**Exercise directions:** Beginning at the line that contains "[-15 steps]", write out every line down to the end of the records, with both ends kept and nothing added.
┄┄┄┄┄┄┄┄┄┄┄┄┄┄┄┄┄┄┄┄
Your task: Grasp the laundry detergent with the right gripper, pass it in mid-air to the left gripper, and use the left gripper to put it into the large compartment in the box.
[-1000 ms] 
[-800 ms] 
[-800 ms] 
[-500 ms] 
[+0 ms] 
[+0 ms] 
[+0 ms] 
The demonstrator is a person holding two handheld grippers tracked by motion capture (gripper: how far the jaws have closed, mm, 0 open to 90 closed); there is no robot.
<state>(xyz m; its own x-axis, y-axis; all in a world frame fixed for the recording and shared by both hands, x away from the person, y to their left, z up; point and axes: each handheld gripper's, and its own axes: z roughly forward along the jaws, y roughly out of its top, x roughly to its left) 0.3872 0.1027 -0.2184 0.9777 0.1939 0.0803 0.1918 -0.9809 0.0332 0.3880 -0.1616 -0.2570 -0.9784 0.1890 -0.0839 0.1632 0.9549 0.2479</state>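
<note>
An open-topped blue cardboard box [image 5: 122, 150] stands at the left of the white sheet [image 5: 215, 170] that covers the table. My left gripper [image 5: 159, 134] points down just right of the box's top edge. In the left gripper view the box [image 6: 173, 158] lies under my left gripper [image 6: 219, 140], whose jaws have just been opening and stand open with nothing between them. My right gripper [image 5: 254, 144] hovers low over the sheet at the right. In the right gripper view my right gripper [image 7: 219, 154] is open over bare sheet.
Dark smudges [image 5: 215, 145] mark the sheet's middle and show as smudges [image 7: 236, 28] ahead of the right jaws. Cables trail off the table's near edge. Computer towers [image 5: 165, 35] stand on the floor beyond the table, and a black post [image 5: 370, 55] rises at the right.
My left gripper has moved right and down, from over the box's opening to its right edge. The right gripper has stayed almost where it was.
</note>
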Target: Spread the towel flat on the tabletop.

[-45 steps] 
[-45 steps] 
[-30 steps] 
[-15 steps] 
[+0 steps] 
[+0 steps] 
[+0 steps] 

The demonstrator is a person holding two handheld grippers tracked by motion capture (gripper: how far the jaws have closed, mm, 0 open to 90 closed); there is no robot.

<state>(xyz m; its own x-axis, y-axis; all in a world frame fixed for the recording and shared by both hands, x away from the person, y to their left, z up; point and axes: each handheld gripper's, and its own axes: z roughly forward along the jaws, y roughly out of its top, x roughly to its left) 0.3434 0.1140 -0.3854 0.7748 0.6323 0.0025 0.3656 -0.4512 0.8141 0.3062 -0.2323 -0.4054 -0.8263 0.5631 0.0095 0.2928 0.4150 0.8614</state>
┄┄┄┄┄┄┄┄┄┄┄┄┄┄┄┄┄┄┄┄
**Your solution:**
[-15 steps] 
[+0 steps] 
[+0 steps] 
[+0 steps] 

The demonstrator is a person holding two handheld grippers tracked by motion capture (gripper: how far the jaws have closed, mm, 0 open to 90 closed); there is no robot.

<state>(xyz m; its own x-axis, y-axis; all in a world frame fixed for the recording and shared by both hands, x away from the person, y to their left, z up; point and axes: each handheld gripper's, and its own axes: z roughly forward along the jaws, y roughly out of its top, x roughly to its left) 0.3434 0.1140 -0.3854 0.7748 0.6323 0.0025 0.3656 -0.4512 0.8141 0.3062 -0.2323 -0.4054 -0.8263 0.5631 0.0095 0.2928 0.4150 0.8614</state>

No further answer is required.